- **YOUR INSTRUCTIONS**:
Copy the lines exactly. Begin at the first line of the data and stop after the line with "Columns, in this".

START DATASET SECTION

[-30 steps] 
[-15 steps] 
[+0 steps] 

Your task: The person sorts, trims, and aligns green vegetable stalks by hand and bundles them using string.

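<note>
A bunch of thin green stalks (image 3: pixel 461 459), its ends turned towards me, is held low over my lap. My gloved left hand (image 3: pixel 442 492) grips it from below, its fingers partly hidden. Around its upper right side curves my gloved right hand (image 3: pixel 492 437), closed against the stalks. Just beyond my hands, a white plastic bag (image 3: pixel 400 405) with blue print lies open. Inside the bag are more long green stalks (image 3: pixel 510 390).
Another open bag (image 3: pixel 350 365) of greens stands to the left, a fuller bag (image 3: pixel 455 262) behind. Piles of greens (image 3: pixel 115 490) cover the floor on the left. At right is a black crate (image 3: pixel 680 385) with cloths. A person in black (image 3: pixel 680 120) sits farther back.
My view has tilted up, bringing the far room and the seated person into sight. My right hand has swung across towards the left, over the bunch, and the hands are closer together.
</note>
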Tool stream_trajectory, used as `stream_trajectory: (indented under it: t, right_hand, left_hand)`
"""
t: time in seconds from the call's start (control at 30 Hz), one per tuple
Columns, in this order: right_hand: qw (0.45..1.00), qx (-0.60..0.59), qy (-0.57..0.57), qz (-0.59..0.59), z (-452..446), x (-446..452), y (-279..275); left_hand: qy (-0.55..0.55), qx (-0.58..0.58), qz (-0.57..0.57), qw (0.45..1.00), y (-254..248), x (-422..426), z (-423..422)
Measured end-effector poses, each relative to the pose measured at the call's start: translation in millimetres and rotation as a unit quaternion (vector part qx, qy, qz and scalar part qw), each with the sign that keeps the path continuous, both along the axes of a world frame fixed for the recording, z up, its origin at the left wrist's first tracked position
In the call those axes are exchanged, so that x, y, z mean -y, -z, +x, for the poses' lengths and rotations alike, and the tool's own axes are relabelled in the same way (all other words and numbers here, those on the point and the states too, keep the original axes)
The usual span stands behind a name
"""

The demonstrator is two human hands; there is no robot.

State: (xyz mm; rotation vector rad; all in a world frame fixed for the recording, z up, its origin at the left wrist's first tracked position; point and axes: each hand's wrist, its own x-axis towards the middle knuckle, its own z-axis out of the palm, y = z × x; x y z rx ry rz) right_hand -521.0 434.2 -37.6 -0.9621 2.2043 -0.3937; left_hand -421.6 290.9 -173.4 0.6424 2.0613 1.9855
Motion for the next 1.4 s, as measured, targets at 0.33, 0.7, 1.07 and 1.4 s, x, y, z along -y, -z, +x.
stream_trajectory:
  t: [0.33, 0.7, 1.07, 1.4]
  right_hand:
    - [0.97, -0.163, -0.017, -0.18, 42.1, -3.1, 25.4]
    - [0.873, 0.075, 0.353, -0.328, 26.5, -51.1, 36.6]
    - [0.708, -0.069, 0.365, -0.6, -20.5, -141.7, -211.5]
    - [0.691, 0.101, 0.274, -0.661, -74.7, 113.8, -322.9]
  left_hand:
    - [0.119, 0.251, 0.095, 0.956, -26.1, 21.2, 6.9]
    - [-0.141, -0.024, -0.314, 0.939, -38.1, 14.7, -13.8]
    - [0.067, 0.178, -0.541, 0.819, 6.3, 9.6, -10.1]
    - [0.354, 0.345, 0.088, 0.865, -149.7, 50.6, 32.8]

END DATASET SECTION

- **RESPONSE BOX**:
[-30 steps] 
[-15 steps] 
[+0 steps] 

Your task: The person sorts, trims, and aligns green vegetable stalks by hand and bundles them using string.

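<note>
A bunch of thin green stalks (image 3: pixel 461 459), its ends turned towards me, is held low over my lap. My gloved left hand (image 3: pixel 442 492) grips it from below, its fingers partly hidden. Around its upper right side curves my gloved right hand (image 3: pixel 492 437), closed against the stalks. Just beyond my hands, a white plastic bag (image 3: pixel 400 405) with blue print lies open. Inside the bag are more long green stalks (image 3: pixel 510 390).
Another open bag (image 3: pixel 350 365) of greens stands to the left, a fuller bag (image 3: pixel 455 262) behind. Piles of greens (image 3: pixel 115 490) cover the floor on the left. At right is a black crate (image 3: pixel 680 385) with cloths. A person in black (image 3: pixel 680 120) sits farther back.
My view has tilted up, bringing the far room and the seated person into sight. My right hand has swung across towards the left, over the bunch, and the hands are closer together.
</note>
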Tool stream_trajectory, used as `stream_trajectory: (indented under it: t, right_hand, left_hand)`
"""
t: time in seconds from the call's start (control at 30 Hz), one per tuple
Columns, in this order: right_hand: qw (0.45..1.00), qx (-0.60..0.59), qy (-0.57..0.57), qz (-0.59..0.59), z (-452..446), x (-446..452), y (-279..275); left_hand: qy (-0.55..0.55), qx (-0.58..0.58), qz (-0.57..0.57), qw (0.45..1.00), y (-254..248), x (-422..426), z (-423..422)

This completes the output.